Run openstack overcloud ceph deploy --help in your own environment to see the latest options which you have available.

Ceph Configuration Options

Any initial Ceph configuration options may be passed to a new cluster by putting them in a standard ini-style configuration file and using cephadm bootstrap --config option. The exact same option is passed through to cephadm with `openstack overcloud ceph deploy --config`:

$ cat <<EOF > initial-ceph.conf
[global]
osd crush chooseleaf type = 0
EOF
$ openstack overcloud ceph deploy --config initial-ceph.conf ...

The deployed_ceph.yaml Heat environment file output by openstack overcloud ceph deploy has ApplyCephConfigOverridesOnUpdate set to true. This means that services not covered by deployed ceph, e.g. RGW, can have the configuration changes that they need applied during overcloud deployment. After the deployed ceph process has run and then after the overcloud is deployed, it is recommended to update the deployed_ceph.yaml Heat environment file, or similar, to set ApplyCephConfigOverridesOnUpdate to false. Any subsequent Ceph configuration changes should then be made by the ceph config command. For more information on the CephConfigOverrides and ApplyCephConfigOverridesOnUpdate parameters see cephadm.
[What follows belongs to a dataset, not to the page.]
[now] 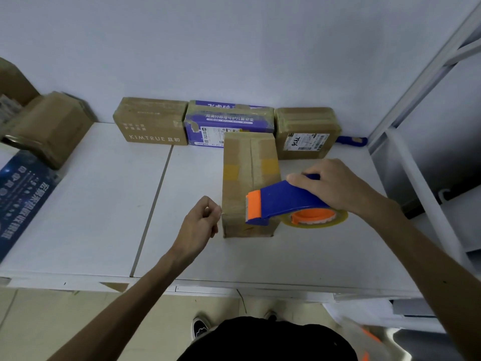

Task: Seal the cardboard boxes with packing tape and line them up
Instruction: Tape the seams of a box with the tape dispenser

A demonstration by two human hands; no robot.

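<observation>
Gripping the dispenser (281, 201) with fingers wrapped right round its handle, the right hand (335, 186) holds the orange blade end over the near end of the box (250, 178), which lies lengthwise mid-table (104, 204), probably so tape can run along its top seam. The left hand (200, 222), fingers curled, pinches thumb to forefinger at the box's near left corner, apparently on the clear tape end, though that is too faint to confirm. Three boxes stand in a row at the wall, the purple one (229, 123) just behind the box's far end, leaving little room for a forward pull; more cartons (49, 126) sit far left.
</observation>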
It is supported to pass through the cephadm --single-host-defaults option, which configures a Ceph cluster to run on a single host:

openstack overcloud ceph deploy --single-host-defaults

Any option available from running cephadm bootstrap --help may be passed through openstack overcloud ceph deploy with the --cephadm-extra-args argument. For example:

openstack overcloud ceph deploy --force \
  --cephadm-extra-args '--log-to-file --skip-prepare-host' \
  ...

When the above is run the following will be run on the cephadm bootstrap node (the first controller node by default) on the overcloud:

cephadm bootstrap --log-to-file --skip-prepare-host ...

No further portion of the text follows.